═══ Supplied information

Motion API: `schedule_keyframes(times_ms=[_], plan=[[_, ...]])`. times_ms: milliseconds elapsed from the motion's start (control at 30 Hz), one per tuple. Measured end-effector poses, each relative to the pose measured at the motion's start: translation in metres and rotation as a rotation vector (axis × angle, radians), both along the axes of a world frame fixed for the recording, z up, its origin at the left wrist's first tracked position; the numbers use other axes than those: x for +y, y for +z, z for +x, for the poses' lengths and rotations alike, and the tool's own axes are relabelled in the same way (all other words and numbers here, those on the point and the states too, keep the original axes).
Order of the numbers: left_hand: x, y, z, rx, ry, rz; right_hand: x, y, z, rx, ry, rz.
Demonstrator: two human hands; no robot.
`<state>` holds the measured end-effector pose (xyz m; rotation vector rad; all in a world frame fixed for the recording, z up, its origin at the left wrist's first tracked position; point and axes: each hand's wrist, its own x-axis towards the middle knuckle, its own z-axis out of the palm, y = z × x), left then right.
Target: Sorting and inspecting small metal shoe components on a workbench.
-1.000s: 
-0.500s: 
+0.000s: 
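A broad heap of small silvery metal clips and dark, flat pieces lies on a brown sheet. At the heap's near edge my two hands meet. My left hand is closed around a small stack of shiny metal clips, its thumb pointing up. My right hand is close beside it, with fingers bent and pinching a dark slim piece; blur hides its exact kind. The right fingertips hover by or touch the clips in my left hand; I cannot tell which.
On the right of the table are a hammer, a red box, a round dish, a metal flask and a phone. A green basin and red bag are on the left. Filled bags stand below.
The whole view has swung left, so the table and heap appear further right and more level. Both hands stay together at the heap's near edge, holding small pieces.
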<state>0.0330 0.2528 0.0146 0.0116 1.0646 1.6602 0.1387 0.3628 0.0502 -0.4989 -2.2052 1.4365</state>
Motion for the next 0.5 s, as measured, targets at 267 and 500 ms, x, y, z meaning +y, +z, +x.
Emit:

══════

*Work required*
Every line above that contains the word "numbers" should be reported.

*Completed exercise*
Motion API: `schedule_keyframes(times_ms=[_], plan=[[_, ...]])`. times_ms: milliseconds elapsed from the motion's start (control at 30 Hz), one per tuple. Measured end-effector poses, each relative to the pose measured at the motion's start: translation in metres and rotation as a rotation vector (axis × angle, radians), both along the axes of a world frame fixed for the recording, z up, its origin at the left wrist's first tracked position; the numbers use other axes than those: x for +y, y for +z, z for +x, for the poses' lengths and rotations alike, and the tool's own axes are relabelled in the same way (all other words and numbers here, those on the point and the states too, keep the original axes).
Order of the numbers: left_hand: x, y, z, rx, ry, rz; right_hand: x, y, z, rx, ry, rz.

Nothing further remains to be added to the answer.